### REQUIRED WORK
For the material below, reproduce exactly each line from the one that has "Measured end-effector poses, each" through the one that has "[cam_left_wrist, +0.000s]", and no others; pictures stay out.

### DATA EXCERPTS
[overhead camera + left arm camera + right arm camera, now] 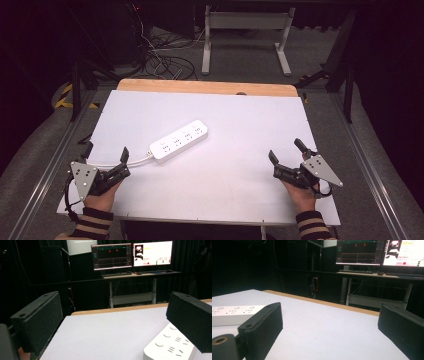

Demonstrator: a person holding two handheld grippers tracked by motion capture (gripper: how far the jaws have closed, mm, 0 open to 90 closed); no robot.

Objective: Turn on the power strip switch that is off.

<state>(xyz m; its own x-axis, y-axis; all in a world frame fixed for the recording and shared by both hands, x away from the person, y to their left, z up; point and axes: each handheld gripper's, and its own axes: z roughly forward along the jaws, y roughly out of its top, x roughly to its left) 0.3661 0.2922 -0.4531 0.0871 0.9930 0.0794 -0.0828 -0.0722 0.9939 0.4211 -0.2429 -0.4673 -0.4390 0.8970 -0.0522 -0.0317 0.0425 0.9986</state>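
Note:
A white power strip point(179, 140) lies at an angle on the white table top point(225, 120), left of the middle, its white cable point(134, 162) running toward the left hand. My left gripper point(106, 152) rests open near the front left corner, just beside that cable, with nothing between its jaws. In the left gripper view the power strip point(172, 345) shows low on the right, partly behind the right jaw. My right gripper point(286, 151) stands open near the front right edge, holding nothing. The power strip point(234, 313) appears at the left of the right gripper view.
A wooden strip point(205, 86) borders the table's far edge. Beyond it stand a desk frame point(245, 35) and tangled cables point(165, 62) on the floor. Monitors point(131, 255) glow on the desk behind. Metal rails point(55, 150) run along both table sides.

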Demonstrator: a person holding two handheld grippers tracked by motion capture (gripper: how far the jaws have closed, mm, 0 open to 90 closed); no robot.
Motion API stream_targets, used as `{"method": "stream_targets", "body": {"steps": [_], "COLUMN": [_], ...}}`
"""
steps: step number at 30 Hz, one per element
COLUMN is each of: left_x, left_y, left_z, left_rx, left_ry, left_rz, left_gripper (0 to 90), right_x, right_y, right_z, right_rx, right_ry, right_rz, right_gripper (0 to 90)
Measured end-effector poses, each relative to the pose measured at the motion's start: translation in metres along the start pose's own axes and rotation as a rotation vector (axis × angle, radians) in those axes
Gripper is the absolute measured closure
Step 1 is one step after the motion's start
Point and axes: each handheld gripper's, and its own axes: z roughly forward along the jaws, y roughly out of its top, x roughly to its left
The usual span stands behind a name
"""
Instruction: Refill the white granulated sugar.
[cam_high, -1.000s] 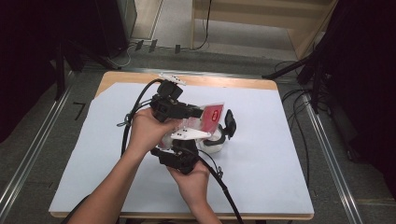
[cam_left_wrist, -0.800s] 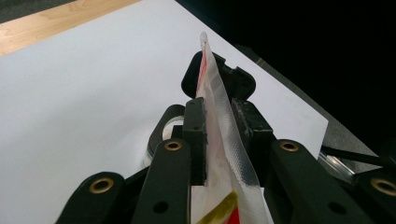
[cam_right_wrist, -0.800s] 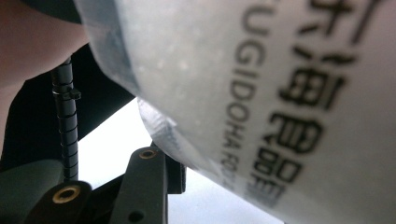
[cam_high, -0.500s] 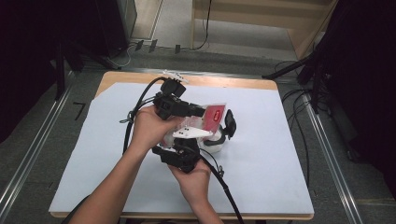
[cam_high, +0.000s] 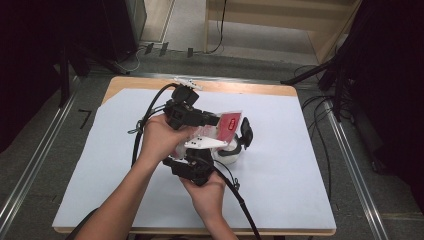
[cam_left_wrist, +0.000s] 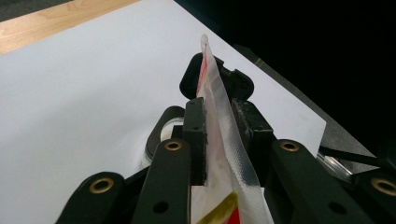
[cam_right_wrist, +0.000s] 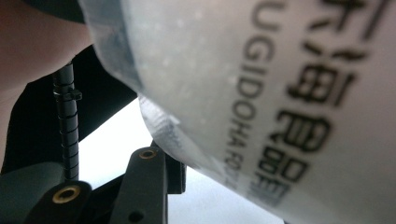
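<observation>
1. A person is standing at a wooden table covered with a sheet of white paper (cam_high: 280, 190), working a two-jaw tool in each hand over its middle.
2. The left gripper (cam_left_wrist: 223, 122) is clamping the sealed edge of a translucent plastic food pouch with a red label (cam_high: 229, 121), its two black jaws pressing the seam from both sides in the left gripper view.
3. The pouch is hanging just above the table centre, tilted over a small round white container (cam_high: 231, 154) that is sitting on the paper.
4. The right gripper (cam_high: 245, 134) is reaching in beside the pouch from the near side; in the right gripper view the pouch's printed film (cam_right_wrist: 280, 102) is pressing close to the camera, and it cannot be told whether these jaws are pinching the film or standing apart.
5. The step in hand is probably opening or tipping the pouch over the container, though no tear or spill is visible.
6. The next move is likely calling for the right gripper to be gripping the film opposite the left one, pulling apart while the mouth is staying over the container.
7. The thin film may be slipping or tearing unevenly, so a slow pull seems wise.
</observation>
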Motion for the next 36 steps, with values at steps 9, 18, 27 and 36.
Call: {"method": "stream_targets", "body": {"steps": [9, 18, 27, 36], "left_x": [-0.0010, 0.0011, 0.0033, 0.0047], "left_y": [-0.0005, -0.0007, -0.0010, -0.0015], "left_z": [-0.0011, -0.0001, 0.0003, 0.0008], "left_rx": [-0.001, -0.009, -0.007, -0.015], "left_ry": [0.000, -0.004, -0.008, -0.012], "left_rz": [0.003, -0.001, -0.009, -0.017], "left_gripper": [77.0, 77.0, 76.9, 76.8], "right_x": [0.0010, 0.0008, 0.0005, -0.0003], "right_y": [-0.0002, 0.0002, 0.0001, -0.0003], "right_z": [0.0001, -0.0001, -0.0002, 0.0004], "right_rx": [-0.002, 0.003, 0.005, 0.006], "right_ry": [0.002, -0.001, -0.001, -0.004], "right_rz": [-0.002, 0.002, 0.001, -0.003], "right_gripper": [64.0, 63.9, 64.0, 64.0]}}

### SOLUTION TO THE PROBLEM
Measured end-effector poses, each relative to the pose measured at the motion's start: translation in metres along the start pose's own axes and rotation as a rotation vector (axis × angle, radians) in those axes
Gripper is the absolute measured closure
Step 1 is one step after the motion's start
Point and axes: each handheld gripper's, and its own axes: z roughly forward along the jaws, y roughly out of its top, x roughly to its left
The usual span stands behind a name
"""
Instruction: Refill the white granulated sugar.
[cam_high, -1.000s] 
[cam_left_wrist, -0.800s] 
[cam_right_wrist, -0.800s] 
[cam_high, -0.500s] 
[cam_high, +0.000s] 
[cam_left_wrist, +0.000s] 

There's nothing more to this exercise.